Cat diarrhea is a common gastrointestinal problem that various factors, including diet changes, infections, parasites, and underlying medical conditions, can cause. It is characterized by loose, watery stools and can lead to dehydration, weight loss, and other health complications. Prompt diagnosis and treatment by a veterinarian are essential for managing cat diarrhea and preventing further health problems. Therefore, prompt

How is it Treated?

The treatment of diarrhea in cats depends on the underlying cause and severity of the symptoms. Treatment may involve dietary changes, medications such as antibiotics or anti-inflammatory drugs, and supportive care such as hydration and electrolyte management. In some cases, diagnostic testing such as blood work or fecal analysis may be necessary to identify the underlying cause of diarrhea and guide treatment.

Breed Predispositions


Milo, a playful Siamese cat, had always been the epitome of feline health and energy for his owner, Lisa. But when Milo suddenly started experiencing diarrhea, Lisa grew concerned about her furry friend’s well-being. Eager to find answers, she took Milo to the veterinarian for a thorough evaluation.

Diarrhea in cats is one of the most common health issues. Diarrhea is when your cat’s stool is in large amounts of watery fluid (usually loose) that pass through your cat’s intestines that are sickly.

It usually happens when your cat eats something that causes inflammation of your stomach lining or intestine. Most cases of acute diarrhea resolve within 24 hours without treatment. Here are some valuable options if you have determined that it will likely be ok to try and “ride out” your cat’s diarrhea for 24 to 36 hours. However, chronic diarrhea can persist for weeks or even months. In some cases, it requires medical attention.

There are two types of diarrhea acute and chronic diarrhea.

Acute Diarrhea

Diarrhea is one of the most common complaints seen in veterinary practices. Acute diarrhea accounts for about 20% of visits to veterinarians. Most cases are due to infectious agents such as bacteria, viruses, parasites, and protozoa. Other causes include inflammatory bowel disease, neoplasia, foreign body ingestion, obstruction, toxin exposure, and drug toxicity.

Chronic Diarrhea

This happens when there is no apparent cause for it. A veterinarian can help determine whether your cat has a medical problem. If he does not, the next step is to rule out environmental factors such as food allergies. The most common reason cats develop chronic diarrhea is because of an underlying health issue.
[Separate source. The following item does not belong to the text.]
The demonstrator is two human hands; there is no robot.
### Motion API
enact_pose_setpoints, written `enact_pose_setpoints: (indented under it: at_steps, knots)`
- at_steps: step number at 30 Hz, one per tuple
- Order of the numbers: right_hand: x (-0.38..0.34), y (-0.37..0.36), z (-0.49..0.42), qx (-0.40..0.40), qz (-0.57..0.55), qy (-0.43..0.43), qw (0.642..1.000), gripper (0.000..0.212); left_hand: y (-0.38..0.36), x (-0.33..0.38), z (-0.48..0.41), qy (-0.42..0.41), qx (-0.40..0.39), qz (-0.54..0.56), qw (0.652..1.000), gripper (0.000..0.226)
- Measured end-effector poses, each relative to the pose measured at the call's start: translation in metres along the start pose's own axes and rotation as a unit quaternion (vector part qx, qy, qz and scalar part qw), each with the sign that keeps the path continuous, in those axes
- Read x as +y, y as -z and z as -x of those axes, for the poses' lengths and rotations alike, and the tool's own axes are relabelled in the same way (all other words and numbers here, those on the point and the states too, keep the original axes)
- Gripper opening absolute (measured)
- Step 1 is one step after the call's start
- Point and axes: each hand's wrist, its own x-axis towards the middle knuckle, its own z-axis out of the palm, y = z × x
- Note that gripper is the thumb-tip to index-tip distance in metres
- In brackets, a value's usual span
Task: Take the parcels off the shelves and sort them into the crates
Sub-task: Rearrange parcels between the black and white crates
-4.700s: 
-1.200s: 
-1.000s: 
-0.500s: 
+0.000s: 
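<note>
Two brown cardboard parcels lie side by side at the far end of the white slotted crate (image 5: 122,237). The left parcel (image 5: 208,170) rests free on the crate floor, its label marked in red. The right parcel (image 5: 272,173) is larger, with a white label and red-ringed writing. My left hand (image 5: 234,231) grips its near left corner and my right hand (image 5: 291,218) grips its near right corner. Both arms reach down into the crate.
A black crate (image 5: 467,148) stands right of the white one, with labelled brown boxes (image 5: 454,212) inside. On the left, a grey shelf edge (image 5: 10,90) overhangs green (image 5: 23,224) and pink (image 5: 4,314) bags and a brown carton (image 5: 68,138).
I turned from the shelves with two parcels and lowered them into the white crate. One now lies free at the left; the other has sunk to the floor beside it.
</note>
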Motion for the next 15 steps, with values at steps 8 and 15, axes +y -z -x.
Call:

These include kidney disease, liver problems, intestinal parasites, and bacterial infections. Other conditions leading to chronic diarrhea include diabetes mellitus, pancreatitis, hyperthyroidism, hypothyroidism, and heart failure. If your cat has been eating well and drinking water, your vet may want to check him for signs of infection.
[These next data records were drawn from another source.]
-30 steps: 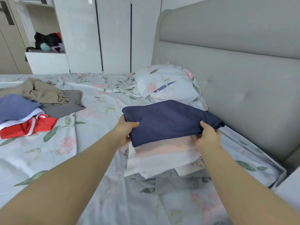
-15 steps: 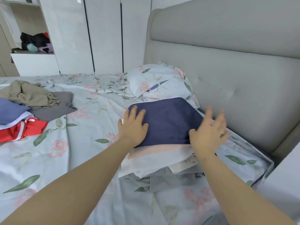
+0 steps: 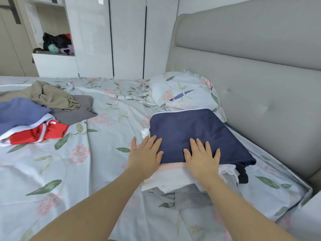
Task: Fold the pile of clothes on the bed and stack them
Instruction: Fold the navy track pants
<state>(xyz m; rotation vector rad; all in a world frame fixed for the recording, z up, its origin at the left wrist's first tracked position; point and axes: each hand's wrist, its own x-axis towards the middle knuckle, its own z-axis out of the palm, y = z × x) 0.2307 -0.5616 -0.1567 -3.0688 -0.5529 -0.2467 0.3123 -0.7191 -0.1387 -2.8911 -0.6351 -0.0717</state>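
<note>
Pressing navy garment [image 3: 196,134] onto stack [image 3: 173,177]: left hand [image 3: 145,157], right hand [image 3: 202,159] flat, gripping nothing.
Todo: loose pile [image 3: 34,110], well apart, not yet folded.

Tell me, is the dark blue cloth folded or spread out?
Folded. The dark navy blue cloth lies as a compact flat rectangle atop the stacked clothes, left hand and right hand resting on it.

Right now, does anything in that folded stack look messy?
Yes. The navy top piece lies flat under the left hand and right hand, but a dark strip dangles from the right side of the stack, and the grey garment at the bottom sticks out rumpled.
</note>
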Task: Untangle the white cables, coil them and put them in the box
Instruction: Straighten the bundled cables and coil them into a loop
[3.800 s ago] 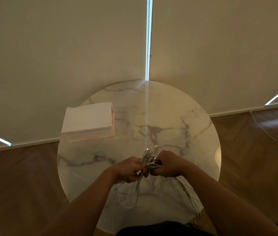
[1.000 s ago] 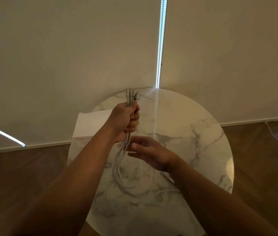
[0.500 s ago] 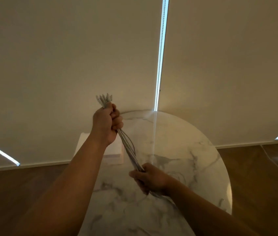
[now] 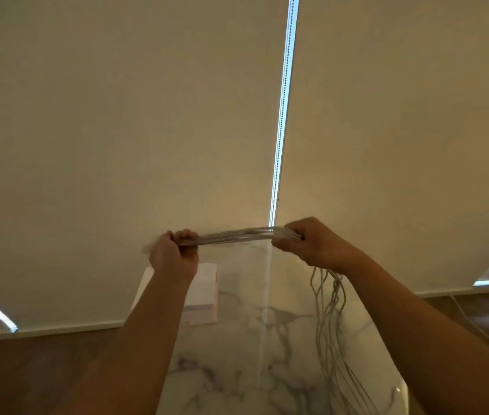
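Head view: two cream roller blinds [image 4: 117, 115] fill the background, and the left forearm [image 4: 147, 324] crosses the one pale rectangular box [image 4: 206, 295] at the far left edge of the round white marble bench [image 4: 252, 369]. One bundle of thin white cables [image 4: 237, 236], strands too blurred to count, stretches level between left hand [image 4: 174, 256] and right hand [image 4: 312, 247], both well above the bench, fingers [image 4: 189, 235] curled tight round it; slack hangs from the right hand toward the bench's right edge.
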Demonstrator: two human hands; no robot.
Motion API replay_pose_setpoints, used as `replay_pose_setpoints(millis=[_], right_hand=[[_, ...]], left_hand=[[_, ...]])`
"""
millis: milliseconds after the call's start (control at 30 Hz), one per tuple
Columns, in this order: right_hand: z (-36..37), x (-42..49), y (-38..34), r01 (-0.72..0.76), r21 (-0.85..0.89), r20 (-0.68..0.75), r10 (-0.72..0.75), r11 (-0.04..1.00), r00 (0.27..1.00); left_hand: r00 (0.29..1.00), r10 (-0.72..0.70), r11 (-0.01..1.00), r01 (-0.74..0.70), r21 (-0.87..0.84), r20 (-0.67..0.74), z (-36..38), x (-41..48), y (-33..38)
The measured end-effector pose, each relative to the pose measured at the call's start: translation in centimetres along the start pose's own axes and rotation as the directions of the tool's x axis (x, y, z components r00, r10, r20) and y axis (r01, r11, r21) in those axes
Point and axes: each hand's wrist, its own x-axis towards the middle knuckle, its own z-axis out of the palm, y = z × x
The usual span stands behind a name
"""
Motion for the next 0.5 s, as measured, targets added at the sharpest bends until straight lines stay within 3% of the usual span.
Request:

What Causes of Cat Diarrhea?

Cats usually don’t suffer from diarrhea unless they are sick or stressed. However, if your cat has diarrhea, it may indicate another problem, such as kidney failure, liver disease, intestinal blockage, or urinary tract infection.

In addition, diarrhea can cause dehydration, leading to weakness and fatigue. If left untreated, diarrhea can lead to life-threatening conditions such as shock and death.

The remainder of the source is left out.